Now, when your client attended an unaccredited school, the only settlement is a complete discharge of the debt. Do not settle for anything less.
However, very often your client will have a mix of private loans. Some qualified, some non-qualified, and some which perhaps you cannot determine.
Some lenders, especially the larger banks who no longer originate student loans, may be willing to reduce the principal by 50% with minimal interest going forward right off the bat. Others will take a firmer stance.
It is crucially important to remind the creditor that it is their burden to prove the loans are qualified education loans. This is very difficult to do, and very often they have no paperwork to prove this beyond the self-serving certifications in the promissory notes. In order to prove this, they will need to subpoena the school, and bring in a compliance officer to testify at trial. This is all very time consuming and expensive, and provides you leverage.
If you cannot reach a fair settlement during discovery, move for summary judgment on one or more of the loans to get the spectrum of settlement more in your favor. If you cannot prove any of the loans are non-qualified, move for summary judgment on the interpretation of section 523(a)(8)(A)(ii). If you can get a ruling on that point, you will really put the pressure on the creditor to prove the loans are qualified, which is expensive and time consuming (and risky).
When it comes to settling a case that primarily concerns “undue hardship,” your task is more difficult.

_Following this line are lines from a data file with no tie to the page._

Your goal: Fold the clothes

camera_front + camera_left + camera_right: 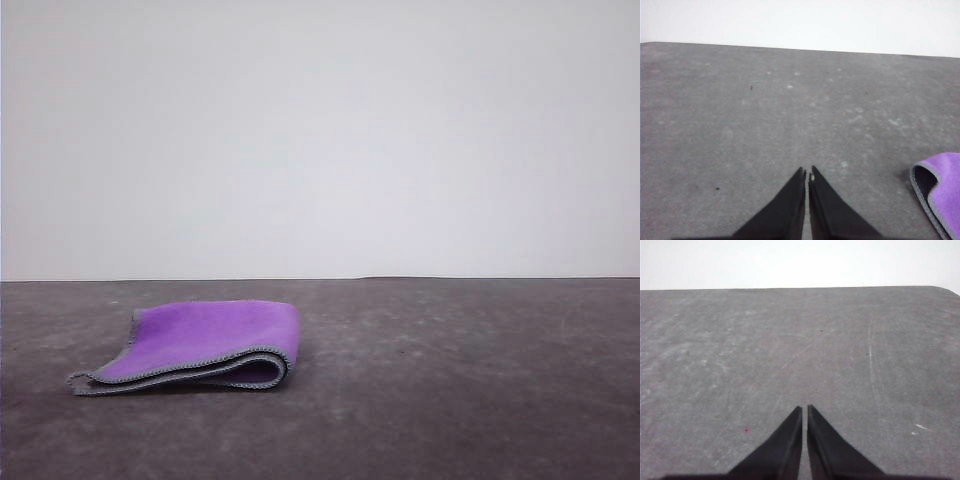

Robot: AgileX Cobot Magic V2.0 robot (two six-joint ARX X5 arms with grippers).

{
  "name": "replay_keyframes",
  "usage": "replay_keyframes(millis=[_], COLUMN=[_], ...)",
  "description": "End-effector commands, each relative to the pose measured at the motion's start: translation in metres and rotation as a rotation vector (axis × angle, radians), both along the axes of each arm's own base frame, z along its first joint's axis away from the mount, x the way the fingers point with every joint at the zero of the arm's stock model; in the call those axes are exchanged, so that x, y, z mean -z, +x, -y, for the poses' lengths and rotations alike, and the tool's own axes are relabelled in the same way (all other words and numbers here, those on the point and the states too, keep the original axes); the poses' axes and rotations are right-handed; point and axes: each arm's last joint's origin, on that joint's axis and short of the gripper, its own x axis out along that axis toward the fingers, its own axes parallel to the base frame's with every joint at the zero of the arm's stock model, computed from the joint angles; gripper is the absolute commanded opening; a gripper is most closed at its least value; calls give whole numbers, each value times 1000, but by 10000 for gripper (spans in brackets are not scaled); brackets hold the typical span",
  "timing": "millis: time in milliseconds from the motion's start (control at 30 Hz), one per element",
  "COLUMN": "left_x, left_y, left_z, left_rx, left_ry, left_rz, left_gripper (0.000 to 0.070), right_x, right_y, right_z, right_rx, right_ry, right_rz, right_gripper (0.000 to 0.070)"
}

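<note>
Dark grey, scuffed matte desk [450,380], pale scratches across it. One folded square soft cloth [205,340] lies on its left part, purple face up, grey stitched hem.

We find no text, label, brand, number or sign that can be read anywhere in these views.
</note>
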Motion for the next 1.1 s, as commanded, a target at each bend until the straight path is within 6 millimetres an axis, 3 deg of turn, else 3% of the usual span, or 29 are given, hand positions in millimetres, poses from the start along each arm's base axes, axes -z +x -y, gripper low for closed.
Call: replay_keyframes(millis=[0, 1067], left_x=[7, 7], left_y=[1, 1], left_z=[0, 0], left_rx=[-2, -2], left_ry=[10, 10], left_rz=[-24, -24], left_gripper=[0, 0], right_x=[0, 0], right_y=[0, 0], right_z=[0, 0], right_rx=[-2, -2], right_ry=[-9, -9], right_rz=[9, 9], right_gripper=[16, 16])
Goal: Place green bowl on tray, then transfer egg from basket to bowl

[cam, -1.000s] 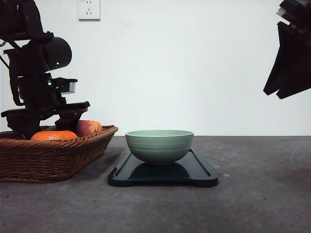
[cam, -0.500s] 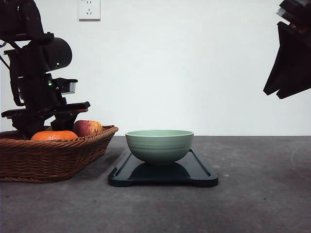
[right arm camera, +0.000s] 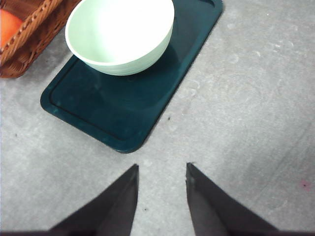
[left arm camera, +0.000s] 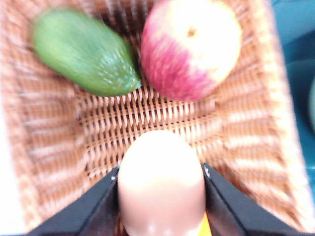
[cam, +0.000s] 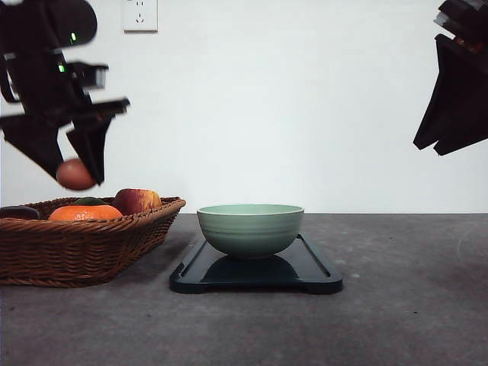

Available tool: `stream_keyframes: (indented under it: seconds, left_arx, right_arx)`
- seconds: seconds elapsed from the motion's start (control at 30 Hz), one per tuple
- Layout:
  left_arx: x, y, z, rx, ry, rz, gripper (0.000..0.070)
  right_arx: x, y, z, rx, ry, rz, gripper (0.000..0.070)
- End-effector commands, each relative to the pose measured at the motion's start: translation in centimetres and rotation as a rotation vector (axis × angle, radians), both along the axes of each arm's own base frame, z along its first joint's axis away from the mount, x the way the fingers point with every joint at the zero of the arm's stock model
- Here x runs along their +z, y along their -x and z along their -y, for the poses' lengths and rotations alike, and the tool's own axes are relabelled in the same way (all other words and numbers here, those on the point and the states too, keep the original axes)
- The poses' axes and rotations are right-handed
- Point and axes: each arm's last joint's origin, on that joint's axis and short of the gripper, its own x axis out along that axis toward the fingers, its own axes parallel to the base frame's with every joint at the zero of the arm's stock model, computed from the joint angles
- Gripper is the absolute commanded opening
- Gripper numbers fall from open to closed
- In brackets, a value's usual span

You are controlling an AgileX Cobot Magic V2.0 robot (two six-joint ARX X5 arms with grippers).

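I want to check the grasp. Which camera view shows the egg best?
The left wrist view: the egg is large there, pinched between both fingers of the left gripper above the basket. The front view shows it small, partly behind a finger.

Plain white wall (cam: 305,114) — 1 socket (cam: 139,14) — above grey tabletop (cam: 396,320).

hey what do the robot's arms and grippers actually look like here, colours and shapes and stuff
Both arms are matte black. The left arm is blocky, with a rounded housing carrying small green indicator lights and a pale grey module on its side. The left gripper and right gripper each have flat, black, wedge-shaped fingers tapering to points. The right arm reads as an angular black silhouette.
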Motion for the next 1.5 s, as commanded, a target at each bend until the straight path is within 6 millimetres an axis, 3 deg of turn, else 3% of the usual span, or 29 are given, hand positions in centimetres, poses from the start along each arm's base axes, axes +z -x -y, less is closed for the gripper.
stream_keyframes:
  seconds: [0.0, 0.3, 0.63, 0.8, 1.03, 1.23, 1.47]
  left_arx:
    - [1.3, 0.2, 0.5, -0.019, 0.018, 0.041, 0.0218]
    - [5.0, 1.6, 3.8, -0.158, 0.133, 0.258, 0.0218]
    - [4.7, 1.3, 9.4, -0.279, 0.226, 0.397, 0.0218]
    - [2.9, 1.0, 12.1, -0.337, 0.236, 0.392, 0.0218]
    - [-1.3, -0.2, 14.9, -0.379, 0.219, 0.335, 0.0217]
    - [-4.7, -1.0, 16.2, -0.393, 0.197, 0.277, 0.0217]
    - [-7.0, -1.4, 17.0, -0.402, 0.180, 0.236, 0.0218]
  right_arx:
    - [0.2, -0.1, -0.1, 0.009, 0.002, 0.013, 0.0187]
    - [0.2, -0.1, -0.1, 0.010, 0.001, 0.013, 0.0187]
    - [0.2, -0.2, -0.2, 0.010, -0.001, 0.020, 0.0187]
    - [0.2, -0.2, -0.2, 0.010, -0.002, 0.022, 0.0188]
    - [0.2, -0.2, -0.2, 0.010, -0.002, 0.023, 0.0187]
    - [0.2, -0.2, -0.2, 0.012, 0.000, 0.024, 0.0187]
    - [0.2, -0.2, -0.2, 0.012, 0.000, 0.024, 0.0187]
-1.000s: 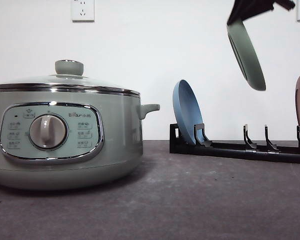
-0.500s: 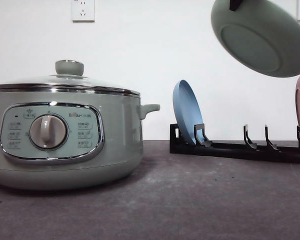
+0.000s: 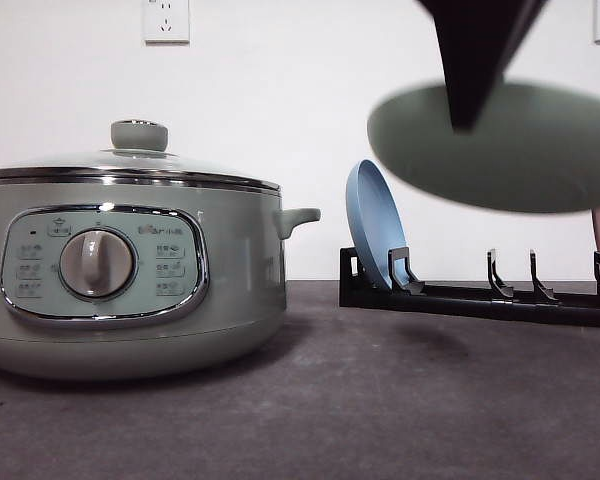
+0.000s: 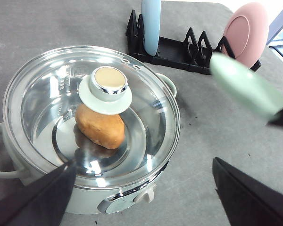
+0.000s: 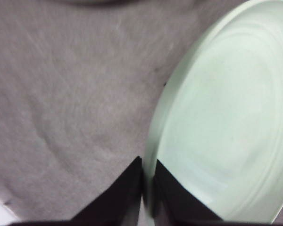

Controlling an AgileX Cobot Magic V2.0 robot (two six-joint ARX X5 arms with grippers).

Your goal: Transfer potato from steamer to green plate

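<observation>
Overhead, potato point(image 4: 100, 129) under steamer point(image 4: 92, 127) lid | right gripper point(image 5: 148, 195) clamps green plate point(image 5: 226, 117) rim | left gripper point(image 4: 141, 197) spread.

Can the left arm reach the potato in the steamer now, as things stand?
Probably not yet. The potato lies inside the steamer, under the closed glass lid. The left gripper hangs open above it, but the lid must come off first.

The steamer point(image 4: 92, 127) has a clear, glossy glass lid point(image 4: 52, 94) with a shiny metal rim, and its polished steel bowl mirrors the matt, slightly rough-skinned potato point(image 4: 100, 128). The green plate point(image 5: 226, 117) looks smooth and matt. The desk point(image 3: 380, 400) wears dull grey, cloth-like felt. The rack point(image 3: 480, 298) is black plastic.
</observation>
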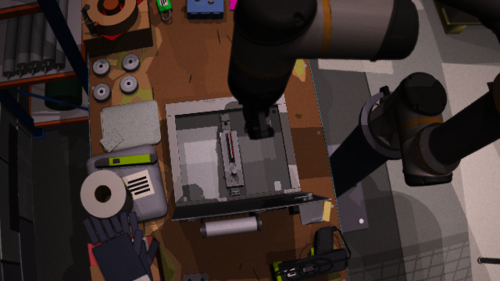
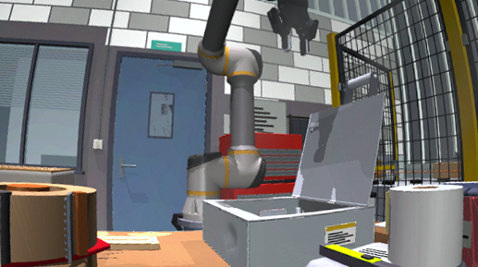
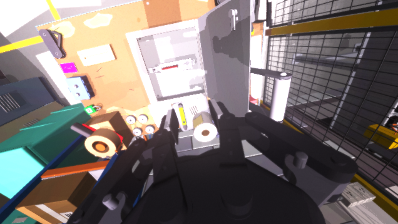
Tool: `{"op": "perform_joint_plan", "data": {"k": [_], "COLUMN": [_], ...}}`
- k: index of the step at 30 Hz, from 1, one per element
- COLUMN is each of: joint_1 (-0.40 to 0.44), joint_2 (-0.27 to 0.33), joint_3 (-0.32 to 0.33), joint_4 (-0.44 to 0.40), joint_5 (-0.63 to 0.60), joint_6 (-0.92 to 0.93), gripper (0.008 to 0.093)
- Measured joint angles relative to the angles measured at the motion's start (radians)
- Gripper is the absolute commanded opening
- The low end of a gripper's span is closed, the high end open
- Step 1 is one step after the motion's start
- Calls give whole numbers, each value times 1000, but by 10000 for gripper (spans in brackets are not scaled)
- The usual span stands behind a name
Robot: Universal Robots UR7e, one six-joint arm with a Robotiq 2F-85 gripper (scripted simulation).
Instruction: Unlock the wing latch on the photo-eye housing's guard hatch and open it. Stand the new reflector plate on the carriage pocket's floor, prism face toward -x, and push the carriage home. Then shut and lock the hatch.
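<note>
The housing's interior is partly hidden by my arm in the side camera; the grey photo-eye housing (image 1: 230,152) sits on the bench with its guard hatch (image 2: 341,152) standing open, handle (image 2: 359,80) at the top edge. Inside, the narrow carriage (image 1: 232,158) lies along the floor with a red-striped reflector plate (image 1: 231,145) standing in its pocket. My gripper (image 2: 295,44) hangs high above the housing, half open and empty, fingers (image 3: 195,117) pointing down at the bench.
The raised hatch (image 3: 223,59) stands beside the mesh fence (image 2: 422,91). A paper roll (image 1: 102,194), a yellow-green knife (image 1: 125,160), gloves (image 1: 117,244), several steel discs (image 1: 115,74) and a tape spool (image 1: 111,13) crowd the bench's left side.
</note>
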Motion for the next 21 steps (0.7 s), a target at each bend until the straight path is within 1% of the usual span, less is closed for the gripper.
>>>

The creditor is going to look at two things: your client’s paystubs and your client’s bank account statements. They are going to add up all deposits for the year, and try to make an issue that your client has other sources of money beyond their salary (often small deposits from time to time from Mom and Dad). They are also going to cherry pick some examples of your client going out to dinner, or buying in iPad, and say this proves your client is a spendthrift. Don’t let this scare you. Remind them that Mom and Dad are not obligors on the Notes, and while their charity may have helped your client in the past, the creditor cannot use sources of money outside the debtor’s “household” to compel payment on debts. Point being, the court is going to analyze the debtor’s ability to repay the loans based on the debtor’s (or any spouse’s) income alone. Unfortunately, when your client has been less than frugal in their spending habits, there is not much you can do. So, ignore it. Judges are people too and may understand that going out to dinner once or twice is not a cardinal sin. But be careful about clients whose spending does raise some genuine concerns about their supposed “hardship.” If they really are spending too much on non-essentials, you may want to want to settle sooner rather than later.